* [What is expected]: Below are records that must be duplicated exactly.

* [Records]:
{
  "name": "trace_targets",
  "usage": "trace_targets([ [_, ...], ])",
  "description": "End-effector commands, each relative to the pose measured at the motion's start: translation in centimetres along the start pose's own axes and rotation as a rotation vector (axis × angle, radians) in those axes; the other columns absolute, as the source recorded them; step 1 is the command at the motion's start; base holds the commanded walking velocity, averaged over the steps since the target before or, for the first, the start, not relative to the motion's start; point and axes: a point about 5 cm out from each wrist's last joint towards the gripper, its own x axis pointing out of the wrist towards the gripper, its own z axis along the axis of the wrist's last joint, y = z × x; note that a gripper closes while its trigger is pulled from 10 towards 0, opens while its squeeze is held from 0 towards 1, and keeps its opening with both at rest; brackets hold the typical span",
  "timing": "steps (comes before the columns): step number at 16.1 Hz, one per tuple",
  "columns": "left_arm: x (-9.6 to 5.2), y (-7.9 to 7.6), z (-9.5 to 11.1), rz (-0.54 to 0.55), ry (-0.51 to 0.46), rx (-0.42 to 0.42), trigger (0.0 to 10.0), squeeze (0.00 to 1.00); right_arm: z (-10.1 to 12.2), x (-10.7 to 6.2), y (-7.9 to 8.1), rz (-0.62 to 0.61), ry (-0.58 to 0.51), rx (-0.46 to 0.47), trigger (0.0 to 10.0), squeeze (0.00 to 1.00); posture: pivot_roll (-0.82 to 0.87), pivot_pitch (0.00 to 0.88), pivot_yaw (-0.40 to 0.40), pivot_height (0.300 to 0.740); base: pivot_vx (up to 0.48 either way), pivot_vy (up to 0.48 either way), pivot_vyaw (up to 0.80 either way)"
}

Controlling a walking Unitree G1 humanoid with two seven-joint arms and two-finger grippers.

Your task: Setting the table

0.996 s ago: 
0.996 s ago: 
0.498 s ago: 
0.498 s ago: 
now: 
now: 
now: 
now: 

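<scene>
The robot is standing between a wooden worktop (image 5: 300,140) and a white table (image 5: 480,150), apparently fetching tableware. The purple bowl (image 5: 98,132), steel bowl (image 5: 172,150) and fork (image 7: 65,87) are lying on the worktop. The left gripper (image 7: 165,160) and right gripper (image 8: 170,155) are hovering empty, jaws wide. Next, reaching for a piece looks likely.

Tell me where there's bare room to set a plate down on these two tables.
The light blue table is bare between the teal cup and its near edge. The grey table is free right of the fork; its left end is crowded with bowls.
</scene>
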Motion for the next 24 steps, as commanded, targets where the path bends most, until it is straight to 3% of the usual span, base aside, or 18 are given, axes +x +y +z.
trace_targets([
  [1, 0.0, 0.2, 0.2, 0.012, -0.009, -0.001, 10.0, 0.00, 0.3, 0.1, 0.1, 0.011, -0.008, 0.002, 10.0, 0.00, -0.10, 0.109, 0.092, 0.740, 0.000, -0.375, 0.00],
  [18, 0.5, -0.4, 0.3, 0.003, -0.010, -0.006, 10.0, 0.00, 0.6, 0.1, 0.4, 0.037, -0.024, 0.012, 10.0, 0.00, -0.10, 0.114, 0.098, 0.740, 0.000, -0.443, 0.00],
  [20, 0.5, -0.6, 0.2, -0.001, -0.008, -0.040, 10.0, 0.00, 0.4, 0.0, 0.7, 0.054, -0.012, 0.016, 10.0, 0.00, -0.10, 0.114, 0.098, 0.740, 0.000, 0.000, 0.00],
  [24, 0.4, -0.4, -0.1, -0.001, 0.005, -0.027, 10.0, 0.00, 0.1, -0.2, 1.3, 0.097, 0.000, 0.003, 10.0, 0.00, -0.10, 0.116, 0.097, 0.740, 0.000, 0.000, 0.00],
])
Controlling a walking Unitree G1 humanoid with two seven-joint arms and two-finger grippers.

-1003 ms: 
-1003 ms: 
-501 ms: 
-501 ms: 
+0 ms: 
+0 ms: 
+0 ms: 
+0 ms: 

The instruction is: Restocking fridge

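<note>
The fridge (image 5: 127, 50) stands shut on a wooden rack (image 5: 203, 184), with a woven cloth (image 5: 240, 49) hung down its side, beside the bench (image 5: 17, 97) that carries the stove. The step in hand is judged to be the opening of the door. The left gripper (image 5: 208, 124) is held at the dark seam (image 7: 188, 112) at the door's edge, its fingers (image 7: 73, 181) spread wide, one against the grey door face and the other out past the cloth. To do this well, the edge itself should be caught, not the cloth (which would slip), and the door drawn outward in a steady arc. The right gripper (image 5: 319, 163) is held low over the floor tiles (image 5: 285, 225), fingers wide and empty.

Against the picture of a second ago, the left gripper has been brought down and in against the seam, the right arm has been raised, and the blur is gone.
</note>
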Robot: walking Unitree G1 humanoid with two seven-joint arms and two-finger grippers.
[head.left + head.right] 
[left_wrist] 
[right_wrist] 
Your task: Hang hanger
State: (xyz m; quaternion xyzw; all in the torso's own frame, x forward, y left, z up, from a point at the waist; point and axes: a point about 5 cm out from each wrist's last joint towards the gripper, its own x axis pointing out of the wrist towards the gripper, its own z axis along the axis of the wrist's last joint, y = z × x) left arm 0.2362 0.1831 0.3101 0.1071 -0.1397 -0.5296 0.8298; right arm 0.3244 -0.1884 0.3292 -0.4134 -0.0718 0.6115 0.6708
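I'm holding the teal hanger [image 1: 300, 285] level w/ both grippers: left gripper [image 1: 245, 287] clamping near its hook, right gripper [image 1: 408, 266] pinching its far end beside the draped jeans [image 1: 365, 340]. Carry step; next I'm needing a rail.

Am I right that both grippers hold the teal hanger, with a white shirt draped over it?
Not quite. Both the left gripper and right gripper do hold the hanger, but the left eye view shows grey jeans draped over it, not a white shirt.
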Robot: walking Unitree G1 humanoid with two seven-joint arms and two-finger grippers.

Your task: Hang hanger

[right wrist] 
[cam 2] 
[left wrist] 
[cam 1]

* [Result of the task]:
{
  "name": "trace_targets",
  "usage": "trace_targets([ [_, ...], ])",
  "description": "End-effector commands, each relative to the pose measured at the motion's start: translation in centimetres along the start pose's own axes and rotation as a rotation vector (axis × angle, radians) in those axes; the other columns absolute, as the source recorded them; step 1 is the command at the motion's start; base holds the commanded walking velocity, averaged over the steps since the target before or, for the first, the start, not relative to the motion's start; point and axes: a point about 5 cm out from each wrist's last joint towards the gripper, its own x axis pointing out of the wrist towards the gripper, its own z axis along the axis of the wrist's last joint, y = z × x; note that a gripper closes while its trigger is pulled from 10 towards 0, opens while its squeeze is held from 0 towards 1, and keeps its opening with both at rest; brackets hold the typical span",
  "timing": "steps (comes before the columns): step number at 16.1 Hz, one per tuple",
  "columns": "left_arm: x (-9.6 to 5.2), y (-7.9 to 7.6), z (-9.5 to 11.1), rz (-0.54 to 0.55), ry (-0.51 to 0.46), rx (-0.42 to 0.42), trigger (0.0 to 10.0), squeeze (0.00 to 1.00); right_arm: z (-10.1 to 12.2), x (-10.7 to 6.2), y (-7.9 to 8.1), rz (-0.62 to 0.61), ry (-0.58 to 0.51), rx (-0.46 to 0.47), trigger (0.0 to 10.0), squeeze (0.00 to 1.00); posture: pivot_roll (-0.82 to 0.87), pivot_pitch (0.00 to 0.88), pivot_yaw (-0.40 to 0.40), pivot_height (0.300 to 0.740); base: pivot_vx (up to 0.48 either way), pivot_vy (up to 0.48 either way), pivot_vyaw (up to 0.80 either way)"
}

Controlling a walking Unitree G1 humanoid with two seven-joint arms and two-finger grippers.

Your task: Setting the table

0.996 s ago: 
0.996 s ago: 
0.498 s ago: 
0.498 s ago: 
now: 
now: 
now: 
now: 

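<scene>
The robot is standing between a wooden worktop (image 5: 300,140) and a white table (image 5: 480,150), apparently fetching tableware. The purple bowl (image 5: 98,132), steel bowl (image 5: 172,150) and fork (image 7: 65,87) are lying on the worktop. The left gripper (image 7: 165,160) and right gripper (image 8: 170,155) are hovering empty, jaws wide. Next, reaching for a piece looks likely.

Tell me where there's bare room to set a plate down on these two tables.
The light blue table is bare between the teal cup and its near edge. The grey table is free right of the fork; its left end is crowded with bowls.
</scene>
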Motion for the next 24 steps, as commanded, targets where the path bends most, until it is straight to 3% of the usual span, base aside, or 18 are given, axes +x +y +z.
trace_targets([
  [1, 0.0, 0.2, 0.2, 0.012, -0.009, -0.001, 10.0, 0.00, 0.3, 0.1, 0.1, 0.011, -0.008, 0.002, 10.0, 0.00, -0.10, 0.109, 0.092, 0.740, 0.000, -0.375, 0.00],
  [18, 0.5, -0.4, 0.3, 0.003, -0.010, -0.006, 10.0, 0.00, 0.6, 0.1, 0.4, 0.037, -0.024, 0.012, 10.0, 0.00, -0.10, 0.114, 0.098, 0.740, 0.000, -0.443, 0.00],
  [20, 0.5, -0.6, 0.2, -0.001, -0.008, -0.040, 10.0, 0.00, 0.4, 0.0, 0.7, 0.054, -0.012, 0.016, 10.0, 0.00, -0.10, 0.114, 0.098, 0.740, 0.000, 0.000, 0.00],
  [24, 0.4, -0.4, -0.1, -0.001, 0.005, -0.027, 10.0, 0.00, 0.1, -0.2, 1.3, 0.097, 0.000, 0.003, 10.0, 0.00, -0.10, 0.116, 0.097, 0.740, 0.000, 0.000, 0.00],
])
Controlling a walking Unitree G1 humanoid with two seven-joint arms and two-finger grippers.

-1003 ms: 
-1003 ms: 
-501 ms: 
-501 ms: 
+0 ms: 
+0 ms: 
+0 ms: 
+0 ms: 

The instruction is: Restocking fridge

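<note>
The fridge (image 5: 127, 50) stands shut on a wooden rack (image 5: 203, 184), with a woven cloth (image 5: 240, 49) hung down its side, beside the bench (image 5: 17, 97) that carries the stove. The step in hand is judged to be the opening of the door. The left gripper (image 5: 208, 124) is held at the dark seam (image 7: 188, 112) at the door's edge, its fingers (image 7: 73, 181) spread wide, one against the grey door face and the other out past the cloth. To do this well, the edge itself should be caught, not the cloth (which would slip), and the door drawn outward in a steady arc. The right gripper (image 5: 319, 163) is held low over the floor tiles (image 5: 285, 225), fingers wide and empty.

Against the picture of a second ago, the left gripper has been brought down and in against the seam, the right arm has been raised, and the blur is gone.
</note>
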Robot: walking Unitree G1 humanoid with two seven-joint arms and two-finger grippers.
[head.left + head.right] 
[left_wrist] 
[right_wrist] 
Your task: Hang hanger
State: (xyz m; quaternion xyzw; all in the torso's own frame, x forward, y left, z up, from a point at the waist; point and axes: a point about 5 cm out from each wrist's last joint towards the gripper, its own x axis pointing out of the wrist towards the gripper, its own z axis along the axis of the wrist's last joint, y = z × x) left arm 0.2362 0.1831 0.3101 0.1071 -0.1397 -0.5296 0.8298; right arm 0.3244 -0.1884 0.3292 -0.4134 -0.0718 0.6115 0.6708
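I'm holding the teal hanger [image 1: 300, 285] level w/ both grippers: left gripper [image 1: 245, 287] clamping near its hook, right gripper [image 1: 408, 266] pinching its far end beside the draped jeans [image 1: 365, 340]. Carry step; next I'm needing a rail.

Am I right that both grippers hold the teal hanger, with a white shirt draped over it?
Not quite. Both the left gripper and right gripper do hold the hanger, but the left eye view shows grey jeans draped over it, not a white shirt.
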Robot: walking Unitree G1 humanoid with two seven-joint arms and two-finger grippers.

Your task: Hang hanger

[right wrist] 
[cam 2] 
[left wrist] 
[cam 1]

There is nothing further in this answer.